Book The Industrial Diet

Download or read book The Industrial Diet written by Anthony Winson and published by NYU Press. This book was released on 2014 with total page 352 pages. Available in PDF, EPUB and Kindle. Book excerpt: - "Provides all the evidence anyone needs to understand the problems with our current food system." - Marion Nestle, Professor of Nutrition, Food Studies, and Public Health at New York University - "A hugely informative book, stocked full of careful analysis." - Amy Best, Associate Professor of Sociology, George Mason University

Book Global Political Economy and the Wealth of Nations

Download or read book Global Political Economy and the Wealth of Nations written by Phillip O'Hara and published by Routledge.
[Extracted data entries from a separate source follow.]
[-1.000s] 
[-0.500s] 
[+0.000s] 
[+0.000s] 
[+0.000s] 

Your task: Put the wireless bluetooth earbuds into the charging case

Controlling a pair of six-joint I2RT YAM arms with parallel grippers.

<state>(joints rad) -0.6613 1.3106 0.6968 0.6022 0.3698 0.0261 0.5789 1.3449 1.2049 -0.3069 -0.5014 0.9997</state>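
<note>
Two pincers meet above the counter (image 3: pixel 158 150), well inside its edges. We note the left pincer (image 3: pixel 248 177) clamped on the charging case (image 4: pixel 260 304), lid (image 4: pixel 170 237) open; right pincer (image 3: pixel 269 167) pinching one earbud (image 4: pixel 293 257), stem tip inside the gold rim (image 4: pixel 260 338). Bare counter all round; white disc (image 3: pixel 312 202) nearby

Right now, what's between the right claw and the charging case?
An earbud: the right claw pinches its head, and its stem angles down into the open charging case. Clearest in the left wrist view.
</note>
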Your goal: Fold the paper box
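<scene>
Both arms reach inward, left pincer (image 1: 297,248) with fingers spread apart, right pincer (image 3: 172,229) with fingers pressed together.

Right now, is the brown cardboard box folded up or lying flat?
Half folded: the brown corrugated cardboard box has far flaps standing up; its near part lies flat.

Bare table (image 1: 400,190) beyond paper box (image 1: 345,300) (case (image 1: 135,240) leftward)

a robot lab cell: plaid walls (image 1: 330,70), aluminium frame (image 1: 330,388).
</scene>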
This book was released on 2004-03-25 with total page 424 pages. Available in PDF, EPUB and Kindle. Book excerpt: This comprehensive collection documents the major processes, performance, institutions, problems and policies associated with global political economy. For the first time in a single volume, the authors present a detailed analysis of the changing distribution and production of wealth throughout the world, different measures of performance, the glob

Book The Political Economy of Work

Download or read book The Political Economy of Work written by David Spencer and published by Routledge. This book was released on 2008-09-25 with total page 191 pages. Available in PDF, EPUB and Kindle. Book excerpt: This book offers a new and unique assessment of the theoretical analysis of work, challenging some common preconceptions and promoting an original approach to the field, contemplating its nature, development and its impact on human well-being.